The venue had its golden era in film during the 1980s and was immortalized in movies such as When Harry Met Sally, Manhattan, and, most notably, Tootsie, where Dustin Hoffman first appeared before Sidney Pollack dressed as a woman.

“The new generations have also renewed their vows with the Russian Tea Room, and while some customers request the Tootsie table, others ask for Blair’s table from Gossip Girl,” Biberaj notes. “In any case, after COVID and with the resurgence of nostalgia, a very favorable era has arrived for the venue. Young people want to experience the old New York. We haven’t had to do anything to adapt to that trend,” he explains.

But let’s rewind to 1926. Although it’s not entirely clear, the first recorded owner was Polish chocolatier Jacob Zysman, but the person who truly gave the place its identity was, once again, a woman: the Russian-born dancer Albertina Rasch. Born in Vienna, she put on the map a business that had initially started as a tea and chocolate salon across the street, but as soon as Prohibition ended, she expanded the menu to include vodka.

Rasch combined a remarkable artistic career — performing alongside Sarah Bernhardt and being among the first to blend classical ballet with jazz — with her hospitality work. She was also the wife of Dimitri Tiomkin, who would compose the soundtracks for High Noon and It’s a Wonderful Life. With such a hostess, Russian dancers found a sanctuary in the restaurant: a place where their language was spoken, their customs maintained, and their food served.

Although Rasch stayed only until 1933 and the original Russian identity gradually faded, the tradition endured. It was said that in the 1940s, George Balanchine would appear with a dancer on each arm, and three decades later, Rudolf Nureyev would declare it his favorite spot in the U.S.

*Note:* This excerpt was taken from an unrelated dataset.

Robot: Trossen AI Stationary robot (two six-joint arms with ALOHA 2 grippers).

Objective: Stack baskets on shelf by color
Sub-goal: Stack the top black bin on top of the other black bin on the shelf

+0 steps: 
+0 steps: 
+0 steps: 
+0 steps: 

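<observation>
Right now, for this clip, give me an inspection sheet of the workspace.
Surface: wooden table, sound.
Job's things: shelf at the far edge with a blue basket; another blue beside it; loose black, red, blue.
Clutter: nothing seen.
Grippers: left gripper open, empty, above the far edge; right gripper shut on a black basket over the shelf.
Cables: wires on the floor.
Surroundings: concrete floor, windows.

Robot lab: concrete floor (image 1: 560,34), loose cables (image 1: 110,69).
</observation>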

The restaurant’s current appearance, however, is the legacy of the major renovation undertaken by Warner LeRoy, owner of the Central Park restaurant Tavern On The Green, when he purchased it from Stewart-Gordon for $6.5 million in 1995. It closed in 1996 to be renovated, but the work dragged on, the budget ballooned to $35 million, and it wasn’t able to open until 1999. LeRoy conducted archival research, translated thousands of recipes from Russian into English to create an imperial menu that spanned Scandinavian to Mongolian traditions, and opened to tremendous fanfare. But he didn’t enjoy his new toy for long: he died in 2001, burdened by debt and harsh restaurant reviews, amid the city’s crisis following the September 11 attacks.

The family that now runs the Russian Tea Room had been regulars and decided to rescue it. “I learn something new about this place every day, and it’s a privilege to dive into its archives,” says Biberaj. They have vowed to keep the restaurant not only profitable and busy, but also safe from one of its greatest enemies: real estate speculators. The restaurant holds the air rights over its five floors and rubs shoulders (or ankles) with the skyscrapers that surround it and define the city’s new skyline. But Biberaj says no offer could lure them: “The Russian Tea Room is not for sale. It will remain open for many, many years to come.”